Simon a un ami. Un seul. C'est à la fois peu et beaucoup. Il a aussi
une femme, Charlotte, encore qu'il semble bien l'avoir quittée pour
de bon au début de ce roman. Simon a tout plaqué un 31 décembre,
tout sauf les souvenirs qui l'obsèdent depuis 1994. Car Simon est un
ancien para. L'un de ceux qui se trouvèrent au Rwanda en ce funeste
6 avril, coup d'envoi de l'une des pages les plus noires de l'Histoire.

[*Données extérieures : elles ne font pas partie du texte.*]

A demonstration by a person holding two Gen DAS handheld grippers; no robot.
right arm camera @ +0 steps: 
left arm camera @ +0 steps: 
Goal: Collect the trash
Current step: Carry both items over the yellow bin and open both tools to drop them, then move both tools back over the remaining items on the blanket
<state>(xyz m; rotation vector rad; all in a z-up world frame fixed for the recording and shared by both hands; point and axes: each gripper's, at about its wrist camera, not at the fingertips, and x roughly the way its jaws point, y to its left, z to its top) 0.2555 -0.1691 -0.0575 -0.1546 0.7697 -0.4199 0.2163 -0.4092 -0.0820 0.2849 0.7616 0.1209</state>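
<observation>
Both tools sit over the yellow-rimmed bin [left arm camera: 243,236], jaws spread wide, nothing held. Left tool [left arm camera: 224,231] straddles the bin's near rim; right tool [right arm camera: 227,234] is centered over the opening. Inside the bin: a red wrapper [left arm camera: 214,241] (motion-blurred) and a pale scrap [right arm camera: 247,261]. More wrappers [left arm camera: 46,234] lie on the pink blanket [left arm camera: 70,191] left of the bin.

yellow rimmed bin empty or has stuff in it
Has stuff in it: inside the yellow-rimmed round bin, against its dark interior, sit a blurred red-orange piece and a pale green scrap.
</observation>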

En remontant le temps en sa compagnie, le lecteur découvrira comment
Simon a vécu le génocide de 800.000 tutsis et hutus modérés, comment
il a posé des actes qu'il ne souhaitait pas, frotté sa conscience à la
barbarie la plus ignoble, perdu en une nuit l'innocence et le peu de
fierté qu'il avait de lui-même.
Dans ce deuxième roman, Joël Schuermans raconte l'impréparation
des militaires belges, la fascination de l'Afrique, le néo-colonialisme
et les tergiversations onusiennes. Mais aussi - et surtout - il montre
comment un homme se perd au milieu d'un tourbillon de haine, au
point d'oublier lui-même sa propre humanité.
Un récit troublant, dérangeant, d'une puissance dévastatrice et crue,
parcouru par deux figures féminines sublimées, deux anges aussi
différents que les faces d'une même pièce. Un grand roman sur la
condition humaine. Sur l'amour absolu. Sur l'absence d'humanité et
ces amis qui vous rendent la dignité.